What are the potential side effects?
Tecvayli targets the B cell maturation antigen (BCMA), which, while present on myeloma cells, is also present on some normal B cells. As a result, Tecvayli can kill normal B cells, increasing the risk of serious infections. Other common side effects of Tecvayli include fever, cytokine release syndrome, pain in muscle and bones, reactions at the Tecvayli injection site, fatigue, nausea, headache, diarrhea, low white blood cell count, low red blood cell count, and low platelet count. Some side effects, such as cytokine release syndrome, neurological toxicities, liver problems, or infections, can become serious or life-threatening. Patients and caregivers receive careful instructions to monitor for signs and symptoms of side effects. These conditions are managed by the healthcare provider.

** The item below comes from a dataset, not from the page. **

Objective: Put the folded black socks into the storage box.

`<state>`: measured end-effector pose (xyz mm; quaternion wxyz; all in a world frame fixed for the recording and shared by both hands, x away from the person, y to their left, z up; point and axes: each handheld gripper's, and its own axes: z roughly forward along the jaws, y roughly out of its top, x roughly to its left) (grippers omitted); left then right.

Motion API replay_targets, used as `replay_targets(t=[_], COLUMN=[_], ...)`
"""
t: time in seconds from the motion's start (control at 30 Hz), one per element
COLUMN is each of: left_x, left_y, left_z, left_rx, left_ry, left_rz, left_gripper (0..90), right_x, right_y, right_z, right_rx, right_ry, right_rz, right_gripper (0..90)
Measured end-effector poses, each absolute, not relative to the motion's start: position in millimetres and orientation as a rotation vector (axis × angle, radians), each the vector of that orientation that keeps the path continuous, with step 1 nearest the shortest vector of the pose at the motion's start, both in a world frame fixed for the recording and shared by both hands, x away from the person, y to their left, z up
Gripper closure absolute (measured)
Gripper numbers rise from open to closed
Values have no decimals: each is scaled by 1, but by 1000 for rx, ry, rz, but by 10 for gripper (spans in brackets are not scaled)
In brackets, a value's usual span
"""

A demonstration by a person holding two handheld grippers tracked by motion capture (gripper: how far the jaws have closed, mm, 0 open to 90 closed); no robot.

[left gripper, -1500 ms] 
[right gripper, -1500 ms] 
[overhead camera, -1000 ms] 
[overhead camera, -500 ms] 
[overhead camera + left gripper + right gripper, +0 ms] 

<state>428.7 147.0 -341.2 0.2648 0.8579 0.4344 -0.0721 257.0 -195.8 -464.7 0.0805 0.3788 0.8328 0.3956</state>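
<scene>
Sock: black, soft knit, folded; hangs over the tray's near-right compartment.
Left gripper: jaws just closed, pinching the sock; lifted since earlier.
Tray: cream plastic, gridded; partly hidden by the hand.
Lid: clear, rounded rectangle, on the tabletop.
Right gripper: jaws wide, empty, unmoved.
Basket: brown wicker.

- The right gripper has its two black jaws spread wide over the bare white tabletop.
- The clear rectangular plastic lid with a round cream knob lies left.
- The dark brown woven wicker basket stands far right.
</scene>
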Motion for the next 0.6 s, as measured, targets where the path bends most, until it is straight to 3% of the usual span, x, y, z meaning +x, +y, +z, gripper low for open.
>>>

Cytokine release syndrome (CRS)
CRS is caused by a widespread release of molecules called cytokines, which can cause inflammation and can affect the function of various organs. Cytokines may be released by the T cells to which Tecvayli binds, or by other immune cells in the patient’s body. Signs and symptoms of CRS include fever, headache, nausea, low blood pressure, and weakness. CRS typically occurs 2 days after the start of Tecvayli treatment. A healthcare provider should be immediately notified if symptoms occur.
Some of the cytokines released during CRS can result in disruption of the blood–brain barrier, leading to the development of neurological toxicities. Symptoms of neurological toxicities include headache, tremors, seizures, loss of consciousness, confusion, difficulty with speech, and loss of balance. Neurological toxicities typically occur within 2 to 8 days after the most recent dose of Tecvayli.
For a more complete list of possible side effects, see the full prescribing information.